**Problem statement:**
Give the listing again in full, exactly as written.

**Source data:**
▼

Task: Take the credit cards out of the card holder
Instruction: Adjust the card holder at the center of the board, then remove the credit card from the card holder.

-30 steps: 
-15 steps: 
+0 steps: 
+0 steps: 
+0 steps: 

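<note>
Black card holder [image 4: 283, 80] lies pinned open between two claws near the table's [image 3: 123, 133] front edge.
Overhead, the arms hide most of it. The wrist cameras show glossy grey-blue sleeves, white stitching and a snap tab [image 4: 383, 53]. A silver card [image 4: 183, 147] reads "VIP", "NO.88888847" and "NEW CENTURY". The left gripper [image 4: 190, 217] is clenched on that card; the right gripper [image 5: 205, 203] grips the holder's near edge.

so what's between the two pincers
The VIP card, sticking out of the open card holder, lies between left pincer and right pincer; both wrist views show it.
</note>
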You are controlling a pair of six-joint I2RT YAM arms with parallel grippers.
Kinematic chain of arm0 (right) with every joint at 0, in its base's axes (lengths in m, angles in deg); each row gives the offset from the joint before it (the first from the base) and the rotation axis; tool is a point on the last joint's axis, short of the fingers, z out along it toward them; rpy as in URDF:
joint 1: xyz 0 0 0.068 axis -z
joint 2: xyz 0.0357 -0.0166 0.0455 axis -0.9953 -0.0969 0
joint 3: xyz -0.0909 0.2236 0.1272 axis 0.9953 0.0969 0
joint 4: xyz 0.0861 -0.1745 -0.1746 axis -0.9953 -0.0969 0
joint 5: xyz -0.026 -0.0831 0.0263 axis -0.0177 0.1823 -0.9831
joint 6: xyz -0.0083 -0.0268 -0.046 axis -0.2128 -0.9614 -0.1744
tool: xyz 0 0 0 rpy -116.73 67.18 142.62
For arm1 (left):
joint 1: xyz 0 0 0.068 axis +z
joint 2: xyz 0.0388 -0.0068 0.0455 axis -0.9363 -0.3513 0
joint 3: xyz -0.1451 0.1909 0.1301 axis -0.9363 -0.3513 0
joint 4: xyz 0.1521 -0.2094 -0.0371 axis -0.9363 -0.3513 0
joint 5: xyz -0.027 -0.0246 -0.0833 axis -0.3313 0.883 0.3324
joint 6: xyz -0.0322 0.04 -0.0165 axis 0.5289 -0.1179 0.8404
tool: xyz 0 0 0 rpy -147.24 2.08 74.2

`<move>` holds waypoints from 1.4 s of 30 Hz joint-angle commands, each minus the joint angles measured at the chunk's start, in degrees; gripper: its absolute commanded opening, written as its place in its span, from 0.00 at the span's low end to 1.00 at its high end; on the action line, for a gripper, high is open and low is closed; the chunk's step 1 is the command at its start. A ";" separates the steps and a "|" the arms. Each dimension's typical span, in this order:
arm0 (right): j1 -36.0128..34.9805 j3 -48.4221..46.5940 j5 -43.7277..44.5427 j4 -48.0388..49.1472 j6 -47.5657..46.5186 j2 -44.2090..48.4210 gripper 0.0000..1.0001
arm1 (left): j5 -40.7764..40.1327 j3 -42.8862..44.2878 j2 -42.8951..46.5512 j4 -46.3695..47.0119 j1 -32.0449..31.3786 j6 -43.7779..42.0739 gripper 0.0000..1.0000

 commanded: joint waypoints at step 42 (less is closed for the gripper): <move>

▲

**Task result:**
Task: Take the credit cards out of the card holder
Instruction: Adjust the card holder at the center of the board, then remove the credit card from the card holder.

-30 steps: 
-15 steps: 
+0 steps: 
+0 steps: 
+0 steps: 

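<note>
Black card holder [image 4: 283, 80] lies pinned open between two claws near the table's [image 3: 123, 133] front edge.
Overhead, the arms hide most of it. The wrist cameras show glossy grey-blue sleeves, white stitching and a snap tab [image 4: 383, 53]. A silver card [image 4: 183, 147] reads "VIP", "NO.88888847" and "NEW CENTURY". The left gripper [image 4: 190, 217] is clenched on that card; the right gripper [image 5: 205, 203] grips the holder's near edge.

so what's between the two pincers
The VIP card, sticking out of the open card holder, lies between left pincer and right pincer; both wrist views show it.
</note>
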You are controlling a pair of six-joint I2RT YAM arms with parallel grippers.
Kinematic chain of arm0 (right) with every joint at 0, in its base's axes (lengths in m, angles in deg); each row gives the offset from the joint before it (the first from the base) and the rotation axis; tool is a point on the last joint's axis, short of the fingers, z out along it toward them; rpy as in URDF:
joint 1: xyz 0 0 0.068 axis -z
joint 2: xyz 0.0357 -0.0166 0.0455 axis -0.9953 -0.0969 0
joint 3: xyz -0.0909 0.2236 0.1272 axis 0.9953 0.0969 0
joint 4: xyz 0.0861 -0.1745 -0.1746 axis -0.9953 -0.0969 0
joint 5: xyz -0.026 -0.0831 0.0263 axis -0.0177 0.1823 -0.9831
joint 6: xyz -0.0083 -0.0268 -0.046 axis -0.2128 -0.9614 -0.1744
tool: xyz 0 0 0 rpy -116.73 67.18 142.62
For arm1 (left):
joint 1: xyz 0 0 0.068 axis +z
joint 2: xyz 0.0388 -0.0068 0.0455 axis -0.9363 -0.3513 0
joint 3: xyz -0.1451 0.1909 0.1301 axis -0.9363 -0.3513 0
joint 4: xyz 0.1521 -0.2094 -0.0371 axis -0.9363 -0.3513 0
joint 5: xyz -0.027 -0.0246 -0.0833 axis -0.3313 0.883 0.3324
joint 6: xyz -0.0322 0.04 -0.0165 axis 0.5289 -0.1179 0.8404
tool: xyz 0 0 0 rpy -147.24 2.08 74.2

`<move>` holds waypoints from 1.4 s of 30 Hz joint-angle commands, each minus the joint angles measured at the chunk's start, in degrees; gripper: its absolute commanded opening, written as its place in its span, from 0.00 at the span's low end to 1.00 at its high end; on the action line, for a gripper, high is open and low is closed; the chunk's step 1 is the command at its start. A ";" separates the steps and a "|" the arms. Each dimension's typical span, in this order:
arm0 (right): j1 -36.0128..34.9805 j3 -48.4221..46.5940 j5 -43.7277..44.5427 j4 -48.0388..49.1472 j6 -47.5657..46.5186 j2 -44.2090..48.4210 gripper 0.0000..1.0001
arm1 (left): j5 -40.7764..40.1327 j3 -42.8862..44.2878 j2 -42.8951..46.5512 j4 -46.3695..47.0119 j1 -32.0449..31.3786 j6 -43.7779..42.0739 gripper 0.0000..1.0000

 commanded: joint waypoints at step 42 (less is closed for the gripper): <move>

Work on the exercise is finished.